WORK ORDER
Look below for the line holding "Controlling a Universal" and the line holding "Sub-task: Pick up". Repeat those two and everything between, exactly.

>>>>

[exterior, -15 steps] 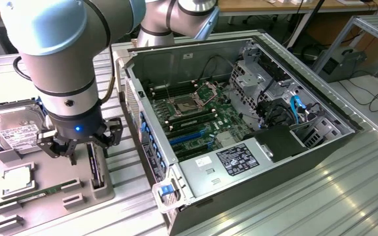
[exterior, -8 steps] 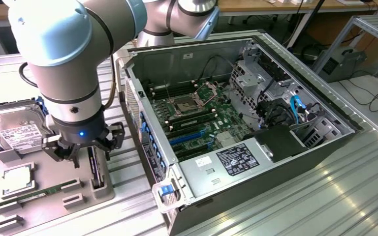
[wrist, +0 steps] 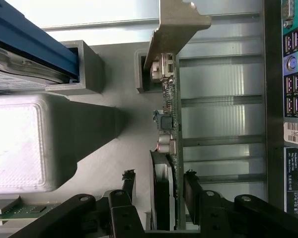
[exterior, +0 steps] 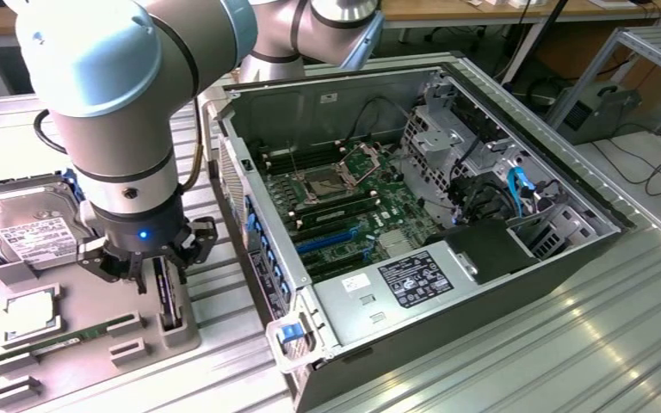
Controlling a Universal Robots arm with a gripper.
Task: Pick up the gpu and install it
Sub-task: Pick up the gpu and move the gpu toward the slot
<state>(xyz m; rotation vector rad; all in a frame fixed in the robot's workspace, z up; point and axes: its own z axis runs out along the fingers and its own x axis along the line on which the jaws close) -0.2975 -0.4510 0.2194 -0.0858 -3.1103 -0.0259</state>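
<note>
- Two fingers (wrist: 129,182) of the gripper (wrist: 161,181) stand apart, one on each side of the gpu (wrist: 170,116). A sliver of daylight shows on either face, so nothing is clamped yet.
- The gpu stands on edge in a slot of the grey holder tray (exterior: 78,297). Its black fan (wrist: 161,198) faces one finger and its bare green board faces the other. Its silver end bracket (wrist: 178,25) is at the far end, away from the fingers, beside a grey post of the tray.
- In the exterior view the gripper (exterior: 147,262) hangs straight down over the card (exterior: 169,301), at the tray edge nearest the computer case (exterior: 296,112).
- Step in hand, as I judge it: the pick-up, with the fingers lined up for a grasp and the card not lifted.
- What this grasp calls for, in my judgement: closing squarely on fan and board so the card does not tip in its slot, with pressure gentle enough to spare the fan housing.
- Further out on the tray lie a hard drive (exterior: 27,228) and a narrow memory stick (exterior: 66,338), both well apart from the fingers.
- The case lies open on the counter (exterior: 606,344) at the exterior view's right of the tray, its motherboard (exterior: 354,202) exposed.
</note>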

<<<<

RESPONSE FOR THIS EXERCISE
Controlling a Universal Robots arm with a gripper.
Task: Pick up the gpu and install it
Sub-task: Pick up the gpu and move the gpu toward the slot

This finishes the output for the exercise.